What needs to be done — Find the line holding "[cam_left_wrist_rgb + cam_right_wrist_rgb" in the entries below. Give it again exactly, along with every line after it up to and including the line holding "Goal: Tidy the".

Records contained in a dataset —
== Segment start ==

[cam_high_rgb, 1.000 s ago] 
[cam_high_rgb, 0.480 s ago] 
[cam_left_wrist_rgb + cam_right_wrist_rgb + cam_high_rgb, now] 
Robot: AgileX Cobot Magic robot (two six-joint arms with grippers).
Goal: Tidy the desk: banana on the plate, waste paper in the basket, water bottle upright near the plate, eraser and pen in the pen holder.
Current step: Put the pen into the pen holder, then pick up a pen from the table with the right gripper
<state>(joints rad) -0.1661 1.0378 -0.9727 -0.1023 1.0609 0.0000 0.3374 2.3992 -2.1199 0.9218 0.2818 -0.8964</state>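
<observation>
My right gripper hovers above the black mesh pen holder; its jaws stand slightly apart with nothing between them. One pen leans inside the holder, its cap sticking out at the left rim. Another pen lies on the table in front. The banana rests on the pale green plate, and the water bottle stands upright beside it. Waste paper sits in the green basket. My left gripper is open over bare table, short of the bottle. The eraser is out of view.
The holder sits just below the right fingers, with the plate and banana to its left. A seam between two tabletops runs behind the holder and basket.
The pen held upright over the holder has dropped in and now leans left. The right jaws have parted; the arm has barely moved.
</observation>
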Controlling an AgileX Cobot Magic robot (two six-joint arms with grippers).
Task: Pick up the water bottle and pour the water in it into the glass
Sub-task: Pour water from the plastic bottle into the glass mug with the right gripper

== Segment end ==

Answer box —
[cam_left_wrist_rgb + cam_right_wrist_rgb + cam_high_rgb, now] 
Robot: AgileX Cobot Magic robot (two six-joint arms with grippers).
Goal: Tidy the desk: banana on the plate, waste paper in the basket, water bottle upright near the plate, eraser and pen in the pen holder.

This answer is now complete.